WHAT TO WORK ON
Return the entries in full, exactly as written.

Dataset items
□ □ □ □ □
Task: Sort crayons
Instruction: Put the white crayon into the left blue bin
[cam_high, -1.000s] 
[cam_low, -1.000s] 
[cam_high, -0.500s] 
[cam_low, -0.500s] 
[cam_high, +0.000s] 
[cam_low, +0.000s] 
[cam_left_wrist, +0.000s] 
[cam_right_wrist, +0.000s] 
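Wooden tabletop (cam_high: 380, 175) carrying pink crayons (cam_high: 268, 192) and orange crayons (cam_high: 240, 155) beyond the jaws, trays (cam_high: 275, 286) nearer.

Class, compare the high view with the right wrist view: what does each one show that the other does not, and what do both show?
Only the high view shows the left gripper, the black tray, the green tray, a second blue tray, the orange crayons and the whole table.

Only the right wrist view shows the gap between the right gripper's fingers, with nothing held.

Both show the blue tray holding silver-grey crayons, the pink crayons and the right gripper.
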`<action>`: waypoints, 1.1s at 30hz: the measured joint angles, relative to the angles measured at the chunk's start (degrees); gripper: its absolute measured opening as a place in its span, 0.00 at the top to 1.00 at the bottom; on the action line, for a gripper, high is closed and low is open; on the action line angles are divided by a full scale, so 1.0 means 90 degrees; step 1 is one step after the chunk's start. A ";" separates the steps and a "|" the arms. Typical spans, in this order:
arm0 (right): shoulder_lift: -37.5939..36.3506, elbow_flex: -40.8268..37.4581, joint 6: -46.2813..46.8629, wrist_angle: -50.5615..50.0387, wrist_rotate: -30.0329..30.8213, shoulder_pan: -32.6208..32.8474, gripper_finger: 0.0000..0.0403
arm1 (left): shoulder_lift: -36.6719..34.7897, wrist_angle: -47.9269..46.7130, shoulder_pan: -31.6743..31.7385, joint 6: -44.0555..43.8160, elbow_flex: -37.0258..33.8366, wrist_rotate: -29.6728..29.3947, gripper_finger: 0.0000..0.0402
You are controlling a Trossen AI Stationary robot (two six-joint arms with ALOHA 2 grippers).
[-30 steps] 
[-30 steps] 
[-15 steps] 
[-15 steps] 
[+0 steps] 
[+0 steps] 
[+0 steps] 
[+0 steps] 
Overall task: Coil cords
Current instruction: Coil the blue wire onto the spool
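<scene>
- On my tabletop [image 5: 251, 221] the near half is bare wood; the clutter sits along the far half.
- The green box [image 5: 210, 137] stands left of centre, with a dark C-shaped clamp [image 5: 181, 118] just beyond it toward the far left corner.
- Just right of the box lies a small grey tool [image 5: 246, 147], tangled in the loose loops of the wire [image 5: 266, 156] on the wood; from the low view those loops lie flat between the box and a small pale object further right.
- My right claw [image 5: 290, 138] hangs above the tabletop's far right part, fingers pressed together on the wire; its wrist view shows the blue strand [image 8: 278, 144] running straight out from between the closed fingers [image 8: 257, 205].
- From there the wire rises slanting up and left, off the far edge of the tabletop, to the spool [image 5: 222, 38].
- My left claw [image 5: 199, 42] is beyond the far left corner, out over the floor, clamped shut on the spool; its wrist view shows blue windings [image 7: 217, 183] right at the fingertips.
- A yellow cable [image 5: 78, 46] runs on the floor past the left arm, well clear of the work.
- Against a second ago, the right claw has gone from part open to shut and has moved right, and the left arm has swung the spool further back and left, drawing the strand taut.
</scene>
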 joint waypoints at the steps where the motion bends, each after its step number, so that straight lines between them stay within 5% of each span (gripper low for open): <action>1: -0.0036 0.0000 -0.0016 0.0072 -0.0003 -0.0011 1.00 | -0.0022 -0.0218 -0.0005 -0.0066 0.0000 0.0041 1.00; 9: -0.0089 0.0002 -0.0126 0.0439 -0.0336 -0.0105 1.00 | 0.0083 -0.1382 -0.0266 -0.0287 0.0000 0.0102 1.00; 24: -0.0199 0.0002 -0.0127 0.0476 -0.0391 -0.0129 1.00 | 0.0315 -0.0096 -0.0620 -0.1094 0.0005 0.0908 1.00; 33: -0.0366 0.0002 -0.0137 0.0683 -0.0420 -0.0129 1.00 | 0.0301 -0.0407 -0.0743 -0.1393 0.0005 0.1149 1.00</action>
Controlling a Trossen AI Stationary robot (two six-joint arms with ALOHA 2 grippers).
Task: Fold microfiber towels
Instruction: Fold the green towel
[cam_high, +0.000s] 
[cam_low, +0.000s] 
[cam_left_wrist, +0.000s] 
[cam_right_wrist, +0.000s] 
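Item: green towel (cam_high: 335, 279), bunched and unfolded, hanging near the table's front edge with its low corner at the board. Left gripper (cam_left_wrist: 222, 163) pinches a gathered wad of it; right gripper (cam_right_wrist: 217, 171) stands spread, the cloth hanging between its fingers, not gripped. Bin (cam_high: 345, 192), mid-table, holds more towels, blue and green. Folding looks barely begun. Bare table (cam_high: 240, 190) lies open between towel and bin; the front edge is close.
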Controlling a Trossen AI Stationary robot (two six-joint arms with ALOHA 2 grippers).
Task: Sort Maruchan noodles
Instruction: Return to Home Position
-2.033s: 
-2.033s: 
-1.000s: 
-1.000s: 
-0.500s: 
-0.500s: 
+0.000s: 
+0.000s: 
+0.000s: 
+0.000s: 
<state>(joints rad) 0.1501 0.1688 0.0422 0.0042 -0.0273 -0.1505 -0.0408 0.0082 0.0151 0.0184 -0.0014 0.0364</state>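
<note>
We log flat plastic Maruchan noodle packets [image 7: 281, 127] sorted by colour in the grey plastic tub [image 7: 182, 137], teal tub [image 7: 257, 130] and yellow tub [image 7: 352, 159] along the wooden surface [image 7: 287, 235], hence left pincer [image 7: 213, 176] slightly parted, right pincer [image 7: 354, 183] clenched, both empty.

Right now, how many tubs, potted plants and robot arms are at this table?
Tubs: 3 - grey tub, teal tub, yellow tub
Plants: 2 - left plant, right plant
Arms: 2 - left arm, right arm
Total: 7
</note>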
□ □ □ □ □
EXERCISE RESULT
Task: Sort crayons
Instruction: Put the white crayon into the left blue bin
[cam_high, -1.000s] 
[cam_low, -1.000s] 
[cam_high, -0.500s] 
[cam_low, -0.500s] 
[cam_high, +0.000s] 
[cam_low, +0.000s] 
[cam_left_wrist, +0.000s] 
[cam_right_wrist, +0.000s] 
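Wooden tabletop (cam_high: 380, 175) carrying pink crayons (cam_high: 268, 192) and orange crayons (cam_high: 240, 155) beyond the jaws, trays (cam_high: 275, 286) nearer.

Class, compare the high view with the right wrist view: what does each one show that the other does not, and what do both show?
Only the high view shows the left gripper, the black tray, the green tray, a second blue tray, the orange crayons and the whole table.

Only the right wrist view shows the gap between the right gripper's fingers, with nothing held.

Both show the blue tray holding silver-grey crayons, the pink crayons and the right gripper.
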`<action>`: waypoints, 1.1s at 30hz: the measured joint angles, relative to the angles measured at the chunk's start (degrees); gripper: its absolute measured opening as a place in its span, 0.00 at the top to 1.00 at the bottom; on the action line, for a gripper, high is closed and low is open; on the action line angles are divided by a full scale, so 1.0 means 90 degrees; step 1 is one step after the chunk's start. A ";" separates the steps and a "|" the arms. Typical spans, in this order:
arm0 (right): shoulder_lift: -37.5939..36.3506, elbow_flex: -40.8268..37.4581, joint 6: -46.2813..46.8629, wrist_angle: -50.5615..50.0387, wrist_rotate: -30.0329..30.8213, shoulder_pan: -32.6208..32.8474, gripper_finger: 0.0000..0.0403
arm1 (left): shoulder_lift: -36.6719..34.7897, wrist_angle: -47.9269..46.7130, shoulder_pan: -31.6743..31.7385, joint 6: -44.0555..43.8160, elbow_flex: -37.0258..33.8366, wrist_rotate: -29.6728..29.3947, gripper_finger: 0.0000..0.0402
You are controlling a Trossen AI Stationary robot (two six-joint arms with ALOHA 2 grippers).
[-30 steps] 
[-30 steps] 
[-15 steps] 
[-15 steps] 
[+0 steps] 
[+0 steps] 
[+0 steps] 
[+0 steps] 
Overall task: Coil cords
Current instruction: Coil the blue wire onto the spool
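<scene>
- On my tabletop [image 5: 251, 221] the near half is bare wood; the clutter sits along the far half.
- The green box [image 5: 210, 137] stands left of centre, with a dark C-shaped clamp [image 5: 181, 118] just beyond it toward the far left corner.
- Just right of the box lies a small grey tool [image 5: 246, 147], tangled in the loose loops of the wire [image 5: 266, 156] on the wood; from the low view those loops lie flat between the box and a small pale object further right.
- My right claw [image 5: 290, 138] hangs above the tabletop's far right part, fingers pressed together on the wire; its wrist view shows the blue strand [image 8: 278, 144] running straight out from between the closed fingers [image 8: 257, 205].
- From there the wire rises slanting up and left, off the far edge of the tabletop, to the spool [image 5: 222, 38].
- My left claw [image 5: 199, 42] is beyond the far left corner, out over the floor, clamped shut on the spool; its wrist view shows blue windings [image 7: 217, 183] right at the fingertips.
- A yellow cable [image 5: 78, 46] runs on the floor past the left arm, well clear of the work.
- Against a second ago, the right claw has gone from part open to shut and has moved right, and the left arm has swung the spool further back and left, drawing the strand taut.
</scene>
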 joint waypoints at the steps where the motion bends, each after its step number, so that straight lines between them stay within 5% of each span (gripper low for open): <action>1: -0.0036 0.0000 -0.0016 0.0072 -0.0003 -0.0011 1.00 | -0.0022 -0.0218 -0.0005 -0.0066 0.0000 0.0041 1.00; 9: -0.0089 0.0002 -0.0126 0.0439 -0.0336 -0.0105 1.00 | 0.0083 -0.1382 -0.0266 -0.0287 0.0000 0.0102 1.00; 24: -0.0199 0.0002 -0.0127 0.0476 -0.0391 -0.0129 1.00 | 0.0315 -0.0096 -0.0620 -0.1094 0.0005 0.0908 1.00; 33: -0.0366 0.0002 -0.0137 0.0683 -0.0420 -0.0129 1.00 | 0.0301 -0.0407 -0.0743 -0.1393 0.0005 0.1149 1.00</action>
Controlling a Trossen AI Stationary robot (two six-joint arms with ALOHA 2 grippers).
Task: Fold microfiber towels
Instruction: Fold the green towel
[cam_high, +0.000s] 
[cam_low, +0.000s] 
[cam_left_wrist, +0.000s] 
[cam_right_wrist, +0.000s] 
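Item: green towel (cam_high: 335, 279), bunched and unfolded, hanging near the table's front edge with its low corner at the board. Left gripper (cam_left_wrist: 222, 163) pinches a gathered wad of it; right gripper (cam_right_wrist: 217, 171) stands spread, the cloth hanging between its fingers, not gripped. Bin (cam_high: 345, 192), mid-table, holds more towels, blue and green. Folding looks barely begun. Bare table (cam_high: 240, 190) lies open between towel and bin; the front edge is close.
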Controlling a Trossen AI Stationary robot (two six-joint arms with ALOHA 2 grippers).
Task: Sort Maruchan noodles
Instruction: Return to Home Position
-2.033s: 
-2.033s: 
-1.000s: 
-1.000s: 
-0.500s: 
-0.500s: 
+0.000s: 
+0.000s: 
+0.000s: 
+0.000s: 
<state>(joints rad) 0.1501 0.1688 0.0422 0.0042 -0.0273 -0.1505 -0.0408 0.0082 0.0151 0.0184 -0.0014 0.0364</state>
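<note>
We log flat plastic Maruchan noodle packets [image 7: 281, 127] sorted by colour in the grey plastic tub [image 7: 182, 137], teal tub [image 7: 257, 130] and yellow tub [image 7: 352, 159] along the wooden surface [image 7: 287, 235], hence left pincer [image 7: 213, 176] slightly parted, right pincer [image 7: 354, 183] clenched, both empty.

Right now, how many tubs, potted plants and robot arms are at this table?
Tubs: 3 - grey tub, teal tub, yellow tub
Plants: 2 - left plant, right plant
Arms: 2 - left arm, right arm
Total: 7
</note>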

The exercise is now complete.